Because anyone who wasn't codependent would have gotten the he!! outta Dodge a long time ago.

Gambling, just like drugs and alcohol, is an addiction.

Everyone is asking why you are staying. You call your marriage a "nightmare." What help do you want?

Help to remain? Help to suck it up? Help to fix it/him? My money is on you pinning your happiness on hubs to quit gambling.

After all, if he quits, then your marriage will be fine, right?

Get out. Get help. Get back on your side of the street by taking care of YOURSELF and YOUR CHILD.

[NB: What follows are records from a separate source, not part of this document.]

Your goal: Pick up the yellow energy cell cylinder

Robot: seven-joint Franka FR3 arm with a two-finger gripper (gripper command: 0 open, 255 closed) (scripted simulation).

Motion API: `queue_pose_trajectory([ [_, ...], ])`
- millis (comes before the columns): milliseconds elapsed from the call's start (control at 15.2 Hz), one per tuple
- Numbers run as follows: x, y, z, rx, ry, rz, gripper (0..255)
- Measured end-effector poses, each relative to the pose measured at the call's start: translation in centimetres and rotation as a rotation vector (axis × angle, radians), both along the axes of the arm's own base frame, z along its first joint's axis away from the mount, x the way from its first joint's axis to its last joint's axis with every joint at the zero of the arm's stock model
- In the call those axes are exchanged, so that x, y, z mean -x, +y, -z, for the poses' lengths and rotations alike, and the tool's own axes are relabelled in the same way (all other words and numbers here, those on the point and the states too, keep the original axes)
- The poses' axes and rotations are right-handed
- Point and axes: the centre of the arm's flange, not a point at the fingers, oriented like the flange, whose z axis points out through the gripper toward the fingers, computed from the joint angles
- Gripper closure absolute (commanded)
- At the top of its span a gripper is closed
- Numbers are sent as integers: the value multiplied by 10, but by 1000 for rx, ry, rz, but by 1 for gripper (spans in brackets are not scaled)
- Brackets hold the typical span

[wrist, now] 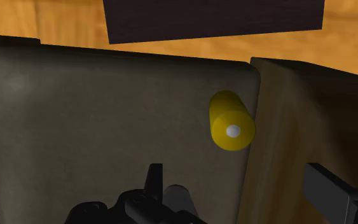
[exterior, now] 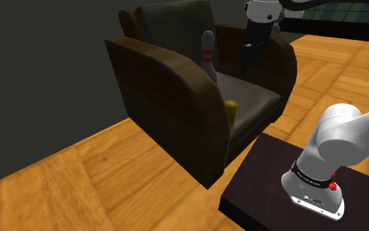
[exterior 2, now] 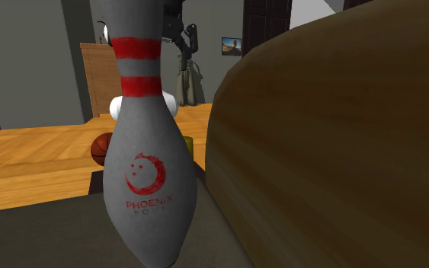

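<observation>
"Since the yellow cylinder [wrist: 231,121] stands on the seat [wrist: 107,127] just beside the armrest [wrist: 311,127], near its front edge, what worries you?"
"The pincer [wrist: 231,170] hangs over the seat, spread wide. One finger may land on the armrest, I'd judge, and nudge the cylinder off onto the floor [wrist: 69,19]."
"And the bowling pin [exterior: 208,56]?"
"Farther back; less risk."

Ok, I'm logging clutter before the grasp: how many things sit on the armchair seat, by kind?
Bowling pin: 1
Yellow cylinder: 1
Total on the armchair seat: 2
</observation>
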Motion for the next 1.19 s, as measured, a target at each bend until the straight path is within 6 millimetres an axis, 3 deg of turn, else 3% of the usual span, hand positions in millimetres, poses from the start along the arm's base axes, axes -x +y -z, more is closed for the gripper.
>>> queue_pose_trajectory([
  [132, -2, -1, 6, -6, 4, 3, 0],
  [264, -11, 0, 25, -25, 17, 13, 0],
  [594, -31, -2, 89, -84, 53, 43, 0],
  [858, -42, -6, 130, -108, 62, 73, 0],
  [1188, -49, -9, 161, -131, 65, 82, 0],
])
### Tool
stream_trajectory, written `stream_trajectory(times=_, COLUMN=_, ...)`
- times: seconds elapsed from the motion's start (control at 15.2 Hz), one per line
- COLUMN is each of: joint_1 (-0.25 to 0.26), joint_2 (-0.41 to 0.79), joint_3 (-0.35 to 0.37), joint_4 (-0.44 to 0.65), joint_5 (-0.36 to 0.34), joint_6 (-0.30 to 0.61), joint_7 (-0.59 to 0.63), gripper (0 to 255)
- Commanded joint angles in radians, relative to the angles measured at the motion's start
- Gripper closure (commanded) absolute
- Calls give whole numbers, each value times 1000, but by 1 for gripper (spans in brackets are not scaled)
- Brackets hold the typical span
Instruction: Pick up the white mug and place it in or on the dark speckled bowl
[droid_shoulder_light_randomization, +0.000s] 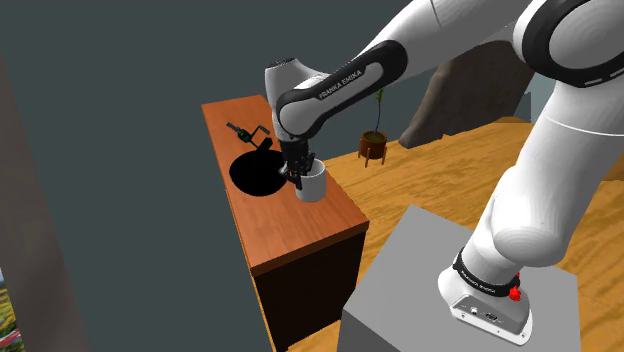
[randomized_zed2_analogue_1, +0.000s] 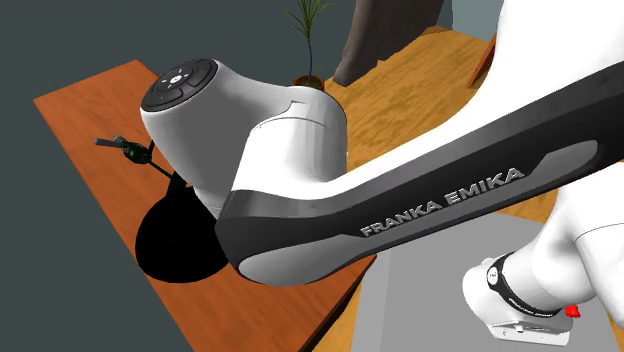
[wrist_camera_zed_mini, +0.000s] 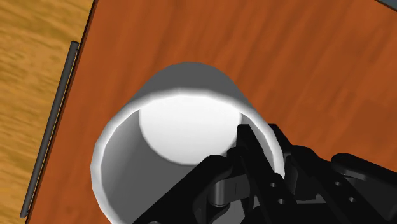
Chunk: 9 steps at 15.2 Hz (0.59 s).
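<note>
From where I stand, the end effector (droid_shoulder_light_randomization: 297, 168) is down over the white mug (droid_shoulder_light_randomization: 314, 184), closed on the mug's wall. In the wrist view one of the fingers (wrist_camera_zed_mini: 253, 153) sits inside the cup and the other outside, with the rim pinched between them. The mug is upright on the bench (droid_shoulder_light_randomization: 300, 235), just beside the dark bowl (droid_shoulder_light_randomization: 256, 172) and close to the bench's edge on the shoulder view's right. I cannot tell whether its base rests on the wood or is barely off it.

The grip worries me most. It holds one side of the wall, not the whole body, so the weight hangs off to one side. I judge the mug could swing or slip between the pads as it rises, especially under a quick lift.

The edge is the second worry (the floor (wrist_camera_zed_mini: 32, 38) lies right beyond it). A mug that slips loose there would likely go over the side rather than land on the wood.

Then the bowl: it is so near that a low carry could clip its rim and shove it toward the small dark object (droid_shoulder_light_randomization: 249, 132) behind it. Releasing off-centre could leave the mug tipped on the rim.
</note>
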Motion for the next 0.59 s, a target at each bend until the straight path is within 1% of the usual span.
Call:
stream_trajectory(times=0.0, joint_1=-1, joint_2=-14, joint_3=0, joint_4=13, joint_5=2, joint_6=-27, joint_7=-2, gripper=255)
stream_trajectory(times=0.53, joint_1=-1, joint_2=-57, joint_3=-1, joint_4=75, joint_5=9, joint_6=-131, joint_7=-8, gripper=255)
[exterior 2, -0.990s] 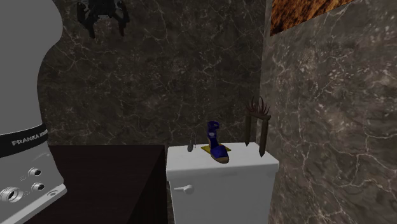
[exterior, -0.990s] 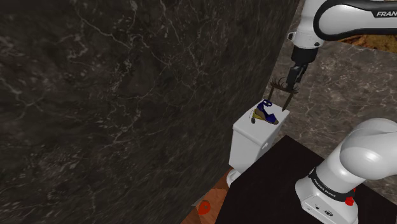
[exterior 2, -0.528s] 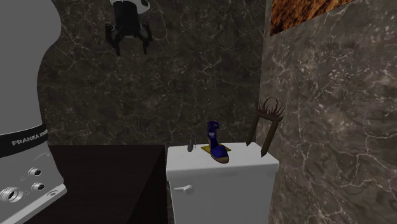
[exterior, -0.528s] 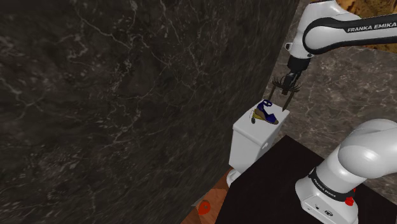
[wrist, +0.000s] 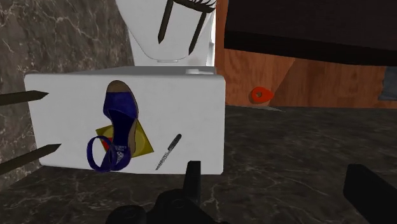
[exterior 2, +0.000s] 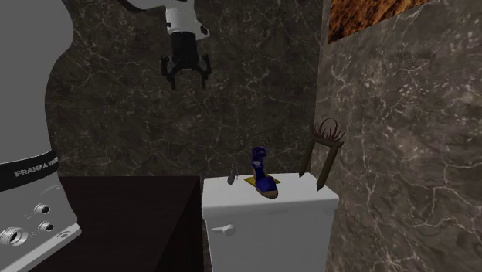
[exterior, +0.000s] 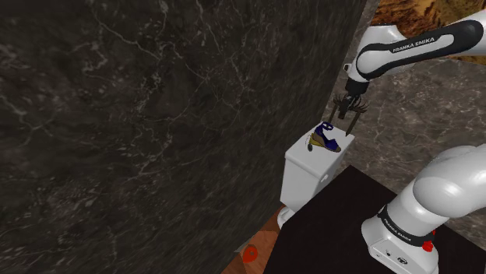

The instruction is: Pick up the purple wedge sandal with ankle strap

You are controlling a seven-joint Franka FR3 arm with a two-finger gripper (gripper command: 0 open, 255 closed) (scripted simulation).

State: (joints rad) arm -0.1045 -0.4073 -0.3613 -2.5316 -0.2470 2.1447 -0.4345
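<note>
The sandal (exterior: 325,138) is deep blue-purple with a tan wedge sole and a looped ankle strap. It lies on the white toilet tank lid (exterior: 300,152), partly on a flat yellow piece (wrist: 144,144). In the second exterior view the sandal (exterior 2: 264,179) stands mid-lid with its strap up. My gripper (exterior 2: 185,77) hangs open high above the lid, off toward that view's left. In the wrist view the sandal (wrist: 114,127) lies well to one side of my fingers (wrist: 193,181), and nothing is between them.
A brown two-legged bristly thing (exterior 2: 324,153) leans against the marble wall at the lid's end. A thin pen-like stick (wrist: 168,151) lies beside the sandal. The dark stand top (exterior: 335,226) adjoins the tank. A small red-orange object (exterior: 250,253) sits on the wooden floor.
My gripper has come down and moved toward the second exterior view's right, nearer the tank. The brown bristly thing went from upright to leaning against the wall. The sandal has not moved.
</note>
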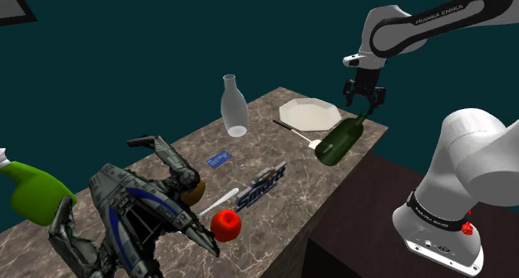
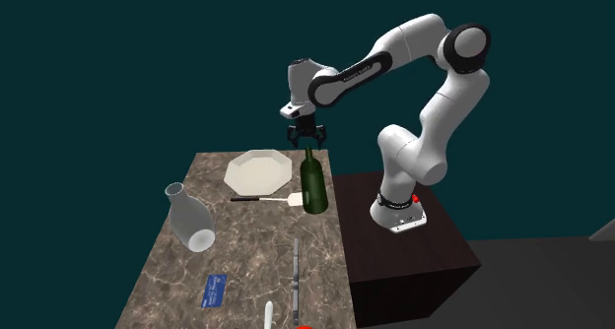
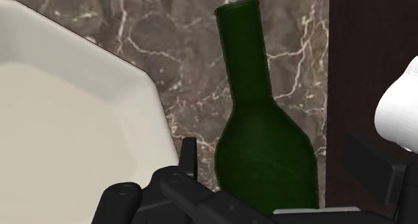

P.S. - If your husband got into Gambler Anonymous and worked on his problems, you would be unpleasantly surprised to find out just how many of your own problems you have. After all, if he got his sh!t together, you would be left to focus on YOU.


----------



## imtamnew (May 13, 2013)

Dear sister,
Leave. You know that is the only way forward.
Also keep record of violence. Police calls etc.
This will help when the case gets before a judge.
_Posted via Mobile Device_


----------



## marko (Jul 22, 2013)

a relationship with violence and abuse is not love, no matter what he says to you. there are many signals here for you to get out now. it will escalate and will get worse. the next step could be killing you or your son when you are not around. 

there is no respect there from him. he has distanced himself from normal accepted behavior in our society. 

have respect for yourself please, leave with your son. 

if you do not have the means to leave right away then slowly save up cash, get plans ready, do not let him know any of this.


----------



## mablenc (Feb 26, 2013)

Find a counselor, be honest with them, do this today.
_Posted via Mobile Device_


----------



## tennisstar (Dec 19, 2011)

Please leave this abusive man. Do you want your son to learn this is way to be? You need to get away from thus man as quickly as you can. Take off work and leave during the day if you have to.
_Posted via Mobile Device_


----------



## I'll make tea (Oct 11, 2013)

I agree with everybody else. Contact your domestic abuse center.


----------



## DoF (Mar 27, 2014)

I would take the advice that others have given you here....FAST

Meanwhile, you really need to look in the mirror and think about how you even thought about ...
a) getting involved with a man like that
b) marrying him
c) having a kid with him
d) continue to stay with him AND have your kid around him

Don't get me wrong, your husband is completely broken. But it was ALL within your control to not let a-d happen, you did.

Ask yourself why and how, learn from it and NEVER let it happen again!!!

There is a HUGE lesson for you to learn from all this......


----------